§ Task prompt:
When you copy the material below, keep every line exact and drop the pictures.
*** Source data ***
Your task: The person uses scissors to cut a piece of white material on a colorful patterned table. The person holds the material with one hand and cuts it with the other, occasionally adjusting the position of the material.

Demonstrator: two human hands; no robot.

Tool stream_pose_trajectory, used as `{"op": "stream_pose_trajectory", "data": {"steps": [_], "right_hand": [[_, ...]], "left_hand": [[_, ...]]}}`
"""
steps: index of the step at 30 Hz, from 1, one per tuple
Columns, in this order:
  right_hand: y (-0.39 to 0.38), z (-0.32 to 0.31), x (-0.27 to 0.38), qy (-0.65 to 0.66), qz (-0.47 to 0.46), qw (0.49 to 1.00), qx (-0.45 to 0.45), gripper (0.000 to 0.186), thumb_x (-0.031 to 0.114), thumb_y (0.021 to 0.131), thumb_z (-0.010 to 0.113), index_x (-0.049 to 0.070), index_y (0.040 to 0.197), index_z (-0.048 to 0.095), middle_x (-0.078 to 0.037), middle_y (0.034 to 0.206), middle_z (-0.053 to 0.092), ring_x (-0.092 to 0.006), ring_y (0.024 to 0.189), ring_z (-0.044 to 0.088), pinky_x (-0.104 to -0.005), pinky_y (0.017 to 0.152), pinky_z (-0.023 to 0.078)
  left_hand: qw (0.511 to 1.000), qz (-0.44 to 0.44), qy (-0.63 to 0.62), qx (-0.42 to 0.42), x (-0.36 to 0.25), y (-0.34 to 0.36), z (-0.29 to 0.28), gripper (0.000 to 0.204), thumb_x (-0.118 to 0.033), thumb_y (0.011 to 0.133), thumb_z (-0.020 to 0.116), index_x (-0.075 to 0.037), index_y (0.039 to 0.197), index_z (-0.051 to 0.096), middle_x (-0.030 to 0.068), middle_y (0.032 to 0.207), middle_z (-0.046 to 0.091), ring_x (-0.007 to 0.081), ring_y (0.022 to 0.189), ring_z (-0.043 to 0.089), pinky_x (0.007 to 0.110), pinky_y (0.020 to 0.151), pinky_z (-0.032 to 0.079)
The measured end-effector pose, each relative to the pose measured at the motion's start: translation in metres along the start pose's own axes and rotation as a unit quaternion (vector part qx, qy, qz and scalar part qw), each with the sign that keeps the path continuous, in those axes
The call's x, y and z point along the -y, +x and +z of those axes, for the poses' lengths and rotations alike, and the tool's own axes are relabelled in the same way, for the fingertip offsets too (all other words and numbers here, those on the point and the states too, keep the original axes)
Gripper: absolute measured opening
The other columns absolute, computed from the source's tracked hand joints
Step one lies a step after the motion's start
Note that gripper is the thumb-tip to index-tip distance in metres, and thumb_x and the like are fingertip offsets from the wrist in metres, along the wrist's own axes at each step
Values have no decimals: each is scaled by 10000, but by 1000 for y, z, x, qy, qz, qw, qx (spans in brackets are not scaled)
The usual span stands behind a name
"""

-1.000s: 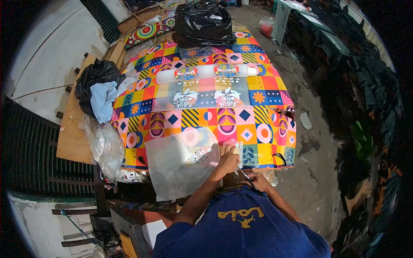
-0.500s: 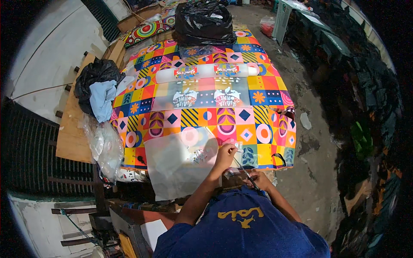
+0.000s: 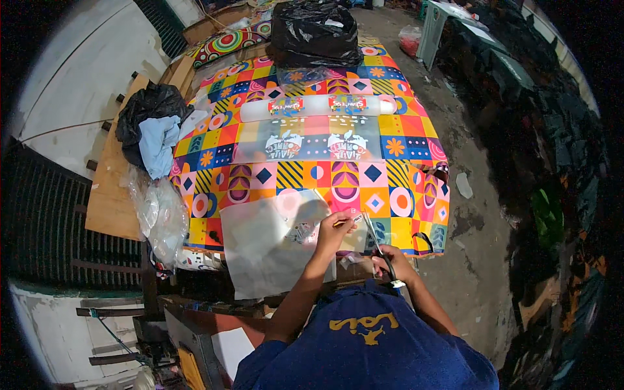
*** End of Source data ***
§ Task solution:
Your task: The person uses scissors to cut a piece of white material on a colorful patterned table. The person holds the material with one hand and cuts it with the other, occasionally adjusting the position of the material.

Demonstrator: two human hands; no robot.

Tool stream_pose_trajectory, used as `{"op": "stream_pose_trajectory", "data": {"steps": [_], "right_hand": [[_, ...]], "left_hand": [[_, ...]]}}`
"""
steps: index of the step at 30 Hz, from 1, one per tuple
Columns, in this order:
  right_hand: y (-0.39 to 0.38), z (-0.32 to 0.31), x (-0.27 to 0.38), qy (-0.65 to 0.66), qz (-0.47 to 0.46), qw (0.49 to 1.00), qx (-0.45 to 0.45), gripper (0.000 to 0.186), thumb_x (-0.031 to 0.114), thumb_y (0.021 to 0.131), thumb_z (-0.010 to 0.113), index_x (-0.049 to 0.070), index_y (0.040 to 0.197), index_z (-0.048 to 0.095), middle_x (-0.078 to 0.037), middle_y (0.034 to 0.206), middle_z (-0.053 to 0.092), ring_x (-0.092 to 0.006), ring_y (0.024 to 0.189), ring_z (-0.044 to 0.088), pinky_x (-0.104 to -0.005), pinky_y (0.017 to 0.152), pinky_z (-0.023 to 0.078)
  left_hand: qw (0.511 to 1.000), qz (-0.44 to 0.44), qy (-0.63 to 0.62), qx (-0.42 to 0.42), x (-0.36 to 0.25), y (-0.34 to 0.36), z (-0.29 to 0.28), gripper (0.000 to 0.204), thumb_x (-0.118 to 0.033), thumb_y (0.011 to 0.133), thumb_z (-0.020 to 0.116), index_x (-0.075 to 0.037), index_y (0.039 to 0.197), index_z (-0.051 to 0.096), middle_x (-0.030 to 0.068), middle_y (0.032 to 0.207), middle_z (-0.046 to 0.091), ring_x (-0.007 to 0.081), ring_y (0.022 to 0.189), ring_z (-0.043 to 0.089), pinky_x (0.007 to 0.110), pinky_y (0.020 to 0.151), pinky_z (-0.032 to 0.079)
The measured end-effector pose, each relative to the pose measured at the motion's start: translation in metres along the start pose's own axes and rotation as a unit quaternion (vector part qx, qy, qz and scalar part qw), each with the sign that keeps the path continuous, in those axes
The call's x, y and z point along the -y, +x and +z of those axes, for the poses' lengths and rotations alike, and the tool's own axes are relabelled in the same way, for the fingertip offsets too (all other words and numbers here, those on the point and the states too, keep the original axes)
Gripper: absolute measured opening
The other columns absolute, computed from the source's tracked hand joints
Step one lies a step after the motion's start
Note that gripper is the thumb-tip to index-tip distance in metres, and thumb_x and the like are fingertip offsets from the wrist in metres, along the wrist's own axes at each step
Values have no decimals: each is scaled by 10000, but by 1000 for y, z, x, qy, qz, qw, qx (spans in brackets are not scaled)
The usual span stands behind a name
"""

-1.000s: 
-0.500s: 
+0.000s: 

The exercise ends with this answer.